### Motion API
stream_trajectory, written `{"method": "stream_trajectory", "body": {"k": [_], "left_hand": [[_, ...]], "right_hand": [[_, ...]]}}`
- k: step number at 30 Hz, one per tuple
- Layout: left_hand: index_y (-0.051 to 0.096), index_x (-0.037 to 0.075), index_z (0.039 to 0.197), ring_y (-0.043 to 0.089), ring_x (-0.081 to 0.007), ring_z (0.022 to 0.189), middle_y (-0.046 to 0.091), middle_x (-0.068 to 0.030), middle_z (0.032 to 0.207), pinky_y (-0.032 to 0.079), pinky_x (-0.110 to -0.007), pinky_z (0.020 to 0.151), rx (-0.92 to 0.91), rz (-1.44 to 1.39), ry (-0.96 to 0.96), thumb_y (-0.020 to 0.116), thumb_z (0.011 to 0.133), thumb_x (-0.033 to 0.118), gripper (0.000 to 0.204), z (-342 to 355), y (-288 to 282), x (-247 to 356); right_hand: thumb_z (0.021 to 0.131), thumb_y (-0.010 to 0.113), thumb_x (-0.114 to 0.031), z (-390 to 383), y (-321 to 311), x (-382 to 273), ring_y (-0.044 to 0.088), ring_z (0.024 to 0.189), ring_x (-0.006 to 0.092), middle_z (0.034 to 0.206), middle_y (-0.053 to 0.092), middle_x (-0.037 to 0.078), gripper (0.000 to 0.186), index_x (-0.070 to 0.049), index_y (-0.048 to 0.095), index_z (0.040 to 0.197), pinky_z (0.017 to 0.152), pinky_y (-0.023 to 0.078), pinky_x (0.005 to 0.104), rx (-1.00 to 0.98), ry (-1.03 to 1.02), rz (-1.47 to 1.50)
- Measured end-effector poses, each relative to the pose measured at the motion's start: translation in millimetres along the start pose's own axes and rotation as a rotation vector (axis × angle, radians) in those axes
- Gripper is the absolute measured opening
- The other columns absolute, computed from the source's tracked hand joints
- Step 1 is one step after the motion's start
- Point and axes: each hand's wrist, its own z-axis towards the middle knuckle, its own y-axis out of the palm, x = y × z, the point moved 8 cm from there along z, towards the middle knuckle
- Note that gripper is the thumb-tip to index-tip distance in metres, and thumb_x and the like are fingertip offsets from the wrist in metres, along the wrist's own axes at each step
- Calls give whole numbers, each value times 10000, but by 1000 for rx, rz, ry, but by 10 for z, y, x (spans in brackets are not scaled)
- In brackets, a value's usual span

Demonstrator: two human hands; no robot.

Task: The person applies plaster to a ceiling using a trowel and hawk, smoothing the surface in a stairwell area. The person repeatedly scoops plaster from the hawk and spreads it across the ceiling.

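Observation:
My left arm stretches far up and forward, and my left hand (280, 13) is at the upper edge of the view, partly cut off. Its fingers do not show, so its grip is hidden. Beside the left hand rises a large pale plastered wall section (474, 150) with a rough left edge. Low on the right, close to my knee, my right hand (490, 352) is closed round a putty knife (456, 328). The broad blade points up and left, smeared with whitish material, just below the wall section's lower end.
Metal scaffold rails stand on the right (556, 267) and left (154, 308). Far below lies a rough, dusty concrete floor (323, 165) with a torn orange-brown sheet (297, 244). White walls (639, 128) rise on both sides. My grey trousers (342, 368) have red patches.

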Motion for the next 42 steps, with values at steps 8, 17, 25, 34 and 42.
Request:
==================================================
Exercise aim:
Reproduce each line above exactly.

Response to this task:
### Motion API
stream_trajectory, written `{"method": "stream_trajectory", "body": {"k": [_], "left_hand": [[_, ...]], "right_hand": [[_, ...]]}}`
- k: step number at 30 Hz, one per tuple
- Layout: left_hand: index_y (-0.051 to 0.096), index_x (-0.037 to 0.075), index_z (0.039 to 0.197), ring_y (-0.043 to 0.089), ring_x (-0.081 to 0.007), ring_z (0.022 to 0.189), middle_y (-0.046 to 0.091), middle_x (-0.068 to 0.030), middle_z (0.032 to 0.207), pinky_y (-0.032 to 0.079), pinky_x (-0.110 to -0.007), pinky_z (0.020 to 0.151), rx (-0.92 to 0.91), rz (-1.44 to 1.39), ry (-0.96 to 0.96), thumb_y (-0.020 to 0.116), thumb_z (0.011 to 0.133), thumb_x (-0.033 to 0.118), gripper (0.000 to 0.204), z (-342 to 355), y (-288 to 282), x (-247 to 356); right_hand: thumb_z (0.021 to 0.131), thumb_y (-0.010 to 0.113), thumb_x (-0.114 to 0.031), z (-390 to 383), y (-321 to 311), x (-382 to 273), ring_y (-0.044 to 0.088), ring_z (0.024 to 0.189), ring_x (-0.006 to 0.092), middle_z (0.034 to 0.206), middle_y (-0.053 to 0.092), middle_x (-0.037 to 0.078), gripper (0.000 to 0.186), index_x (-0.070 to 0.049), index_y (-0.048 to 0.095), index_z (0.040 to 0.197), pinky_z (0.017 to 0.152), pinky_y (-0.023 to 0.078), pinky_x (0.005 to 0.104), rx (-1.00 to 0.98), ry (-1.03 to 1.02), rz (-1.47 to 1.50)
- Measured end-effector poses, each relative to the pose measured at the motion's start: translation in millimetres along the start pose's own axes and rotation as a rotation vector (axis × angle, radians) in those axes
- Gripper is the absolute measured opening
- The other columns absolute, computed from the source's tracked hand joints
- Step 1 is one step after the motion's start
- Point and axes: each hand's wrist, its own z-axis towards the middle knuckle, its own y-axis out of the palm, x = y × z, the point moved 8 cm from there along z, towards the middle knuckle
- Note that gripper is the thumb-tip to index-tip distance in metres, and thumb_x and the like are fingertip offsets from the wrist in metres, along the wrist's own axes at each step
- Calls give whole numbers, each value times 10000, but by 1000 for rx, rz, ry, but by 10 for z, y, x (spans in brackets are not scaled)
- In brackets, a value's usual span

Demonstrator: two human hands; no robot.

Task: The person applies plaster to a ceiling using a trowel and hawk, smoothing the surface in a stairwell area. The person repeatedly scoops plaster from the hawk and spreads it across the ceiling.

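Observation:
My left arm stretches far up and forward, and my left hand (280, 13) is at the upper edge of the view, partly cut off. Its fingers do not show, so its grip is hidden. Beside the left hand rises a large pale plastered wall section (474, 150) with a rough left edge. Low on the right, close to my knee, my right hand (490, 352) is closed round a putty knife (456, 328). The broad blade points up and left, smeared with whitish material, just below the wall section's lower end.
Metal scaffold rails stand on the right (556, 267) and left (154, 308). Far below lies a rough, dusty concrete floor (323, 165) with a torn orange-brown sheet (297, 244). White walls (639, 128) rise on both sides. My grey trousers (342, 368) have red patches.
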
Motion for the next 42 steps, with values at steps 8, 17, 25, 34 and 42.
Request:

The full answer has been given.